一點也沒意識到是自己握著人家手的季柏把疑惑暗暗壓在了心裡。
小胡蘿蔔在口袋裡隨著動作一起一伏,沒了手套的藉口,季柏就沒有理由去牽鄭樂於的手了。
他內心有些遺憾。
他不知道的是,鄭樂於內心有同樣的遺憾。
A大的夜色很美,迎面有行色匆匆的學生,大多摟著書背著電腦就要往圖書館趕,騎起車來一陣冷風。
鄭樂於的手握著手機,空空蕩蕩地揣在口袋裡。
季柏在圖書館的時候就把選修課論文寫了個七七八八,所以稱上筆墨二兩,他的背包還重了些許。
光影節在北廳禮堂,離圖書館恰好是對角線的距離,A大很大,所以還費了些時間。
大概也只有夜晚,A大才能夠顯出幾分熱鬧的本該屬於它的樣子,小吃街撲面而來的油煙五香,宿舍樓由上而下掛著不知道寫了些什麼的橫幅,幾隻貓躲在樓腳下睡覺,來往的學生們提著外賣袋邊說邊笑。

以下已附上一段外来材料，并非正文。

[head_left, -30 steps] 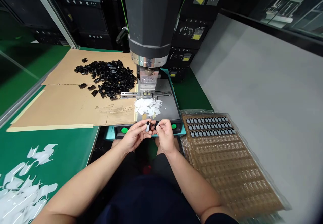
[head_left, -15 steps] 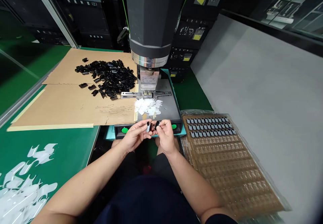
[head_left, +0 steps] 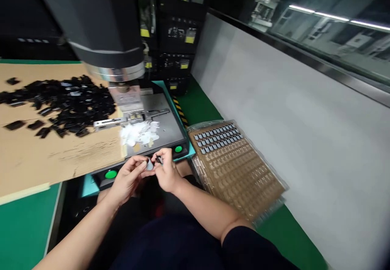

去往一個方向的學生總是不多的,所以他們當然會遇到同樣要去北廳禮堂的學生。
這就是他們遇到寧海言的原因。
今天沒背那個巨大的震撼人的黑色背包的年輕人在樓底下餵貓,耐心地看著小貓圍過來之後,才慢吞吞地拿出表,對準一會的行程。
鄭樂於多看了他兩眼,然後就發現他們要走的路徑是相同的。
寧海言走在他們前面,時不時拿出表看看,似乎只想踩著點到。
鄭樂於在毛線帽下垂下了眼。
寧海言現在不應該在準備決賽了嗎?畢竟他看劉文浦天天忙得腳不沾地。
這個念頭也只如蜻蜓掠影般掠過他的心頭。
他沒有打算上前去打招呼。
旁邊的季柏不知道為什麼,又多看了好幾眼才停下,似乎不太相信前面的人是寧海言。
直到鄭樂於說是他才相信。
「他還餵貓?」來自季柏輕聲的疑惑。
那些貓是A大的團寵,季柏都能對它們的模樣名字說出個一二三來,他只是沒想到寧海言這人,說起話來刻薄尖銳,倒是對貓貓挺有耐心的。
不過,就算是這樣,他也不想上前去打招呼。